Le 14 février dernier, un hors-bord chinois a chaviré dans les eaux au large de Kinmen, faisant deux morts sur les quatre passagers tombés à l’eau. Le bateau avait pénétré illégalement dans les eaux taïwanaises et était poursuivi par des garde-côtes taïwanais, après avoir refusé une inspection, lorsque l’accident s’est produit.
Le 17 février, le Bureau chinois des affaires taïwanaises a rejeté l’existence d’un territoire maritime qui serait « interdit » ou « restreint » par Taïwan. La Commission taïwanaise des affaires continentales (MAC) a répondu le lendemain que selon la loi taïwanaise, Taïwan avait le droit de détenir ou d’expulser les bateaux qui s’introduisent dans ses eaux « restreintes » ou « interdites ».

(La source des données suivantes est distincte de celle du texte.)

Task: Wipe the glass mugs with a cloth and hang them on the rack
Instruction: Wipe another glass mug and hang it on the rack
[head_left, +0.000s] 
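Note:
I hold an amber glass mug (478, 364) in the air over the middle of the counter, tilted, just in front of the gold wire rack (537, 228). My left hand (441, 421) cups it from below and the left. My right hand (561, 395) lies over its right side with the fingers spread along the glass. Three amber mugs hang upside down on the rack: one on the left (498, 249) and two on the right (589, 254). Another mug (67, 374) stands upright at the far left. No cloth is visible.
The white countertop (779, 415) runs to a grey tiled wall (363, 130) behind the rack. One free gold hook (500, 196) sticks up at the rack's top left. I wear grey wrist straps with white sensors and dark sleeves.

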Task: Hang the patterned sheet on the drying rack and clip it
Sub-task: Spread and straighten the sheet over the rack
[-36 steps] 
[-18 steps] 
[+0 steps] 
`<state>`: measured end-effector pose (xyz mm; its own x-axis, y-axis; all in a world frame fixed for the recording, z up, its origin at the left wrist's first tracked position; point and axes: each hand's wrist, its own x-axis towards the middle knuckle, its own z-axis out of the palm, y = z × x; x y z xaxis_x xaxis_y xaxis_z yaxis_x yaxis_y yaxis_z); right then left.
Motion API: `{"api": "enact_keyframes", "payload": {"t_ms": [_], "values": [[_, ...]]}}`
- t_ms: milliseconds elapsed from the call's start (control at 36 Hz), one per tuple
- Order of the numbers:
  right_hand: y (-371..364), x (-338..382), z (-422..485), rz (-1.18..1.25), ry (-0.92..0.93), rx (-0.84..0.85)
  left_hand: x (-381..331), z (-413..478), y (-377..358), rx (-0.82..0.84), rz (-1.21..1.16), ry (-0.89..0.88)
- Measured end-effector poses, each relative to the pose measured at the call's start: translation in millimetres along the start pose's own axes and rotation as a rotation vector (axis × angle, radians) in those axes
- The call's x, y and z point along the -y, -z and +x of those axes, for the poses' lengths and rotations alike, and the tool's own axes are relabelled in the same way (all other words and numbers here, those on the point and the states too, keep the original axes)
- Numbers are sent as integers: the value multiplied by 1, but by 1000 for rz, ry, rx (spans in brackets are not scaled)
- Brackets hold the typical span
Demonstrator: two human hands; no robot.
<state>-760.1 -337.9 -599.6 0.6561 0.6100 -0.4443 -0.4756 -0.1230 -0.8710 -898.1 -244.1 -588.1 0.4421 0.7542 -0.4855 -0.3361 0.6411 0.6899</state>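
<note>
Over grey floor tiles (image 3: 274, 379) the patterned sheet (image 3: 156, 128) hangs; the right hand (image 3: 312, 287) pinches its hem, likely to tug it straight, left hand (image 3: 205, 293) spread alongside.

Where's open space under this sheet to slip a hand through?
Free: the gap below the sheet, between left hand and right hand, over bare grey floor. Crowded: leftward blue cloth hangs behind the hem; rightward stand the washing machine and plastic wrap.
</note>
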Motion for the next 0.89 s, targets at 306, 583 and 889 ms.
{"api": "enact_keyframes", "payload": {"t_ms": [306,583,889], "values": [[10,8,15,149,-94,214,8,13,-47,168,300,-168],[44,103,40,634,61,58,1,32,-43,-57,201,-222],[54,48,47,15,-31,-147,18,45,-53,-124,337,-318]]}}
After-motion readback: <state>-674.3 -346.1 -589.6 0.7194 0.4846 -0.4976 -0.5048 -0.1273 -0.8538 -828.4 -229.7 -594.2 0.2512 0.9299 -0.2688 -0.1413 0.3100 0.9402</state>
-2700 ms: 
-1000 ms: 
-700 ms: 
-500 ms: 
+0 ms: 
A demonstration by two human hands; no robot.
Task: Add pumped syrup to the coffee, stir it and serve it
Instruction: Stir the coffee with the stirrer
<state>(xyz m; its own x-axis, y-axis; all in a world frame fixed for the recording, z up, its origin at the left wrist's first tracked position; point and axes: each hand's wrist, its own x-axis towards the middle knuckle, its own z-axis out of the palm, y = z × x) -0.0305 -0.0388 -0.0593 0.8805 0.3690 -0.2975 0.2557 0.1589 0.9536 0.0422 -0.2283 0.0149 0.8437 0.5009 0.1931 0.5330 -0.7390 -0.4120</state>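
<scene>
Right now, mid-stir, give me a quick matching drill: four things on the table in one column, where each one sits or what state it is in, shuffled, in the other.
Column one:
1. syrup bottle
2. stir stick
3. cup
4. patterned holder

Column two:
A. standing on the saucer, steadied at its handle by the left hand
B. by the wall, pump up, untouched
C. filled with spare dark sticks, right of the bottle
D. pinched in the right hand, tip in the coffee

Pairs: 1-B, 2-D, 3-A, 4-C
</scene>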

Ce matin, 20 février, le Premier ministre Chen Chien-jen (陳建仁) a confirmé que selon la règlementation taïwanaise concernant les relations interdétroit, Taïwan avait bien des restrictions de navigation entre Xiamen et Kinmen. En outre, en 1992, le ministère taïwanais de la Défense avait déjà clairement délimité ces zones maritimes restreintes et interdites qui sont respectées jusqu’à présent. Il a affirmé : « Il s’agit d’un consensus auquel nous sommes parvenus par le passé. Les deux parties appliquent la règlementation pertinente dans cette zone selon les délimitations prévues. Nous continuerons à protéger ces zones maritimes, afin de maintenir la sécurité maritime et les droits et les intérêts des pêcheurs. »
Chen Chien-jen a appelé les deux parties à interdire aux bateaux de pêche et aux navires commerciaux illégaux d'entrer dans les eaux réglementées. Il a précisé que les garde-côtes taïwanais faisaient de leur mieux pour sauver les passagers lorsque des accidents se produisaient et que le chavirage du hors-bord chinois faisait toujours l’objet d’une enquête. Le Premier ministre a dit espérer que les deux rives du détroit de Taïwan maintiendraient la sécurité de cette zone de manière rationnelle, réciproque et coopérative.
Par ailleurs, le 18 février, des garde-côtes chinois sont montés à bord d’un bateau touristique taïwanais de Kinmen, semant le trouble parmi les touristes pendant une demi-heure. A cet égard, le ministre taïwanais de la Défense, Chiu Kuo-cheng (邱國正) a déclaré que cette affaire sera traitée par les garde-côtes taïwanais et que l’armée ne prendrait pas l’initiative d’intervenir, afin d’éviter d’envenimer le conflit.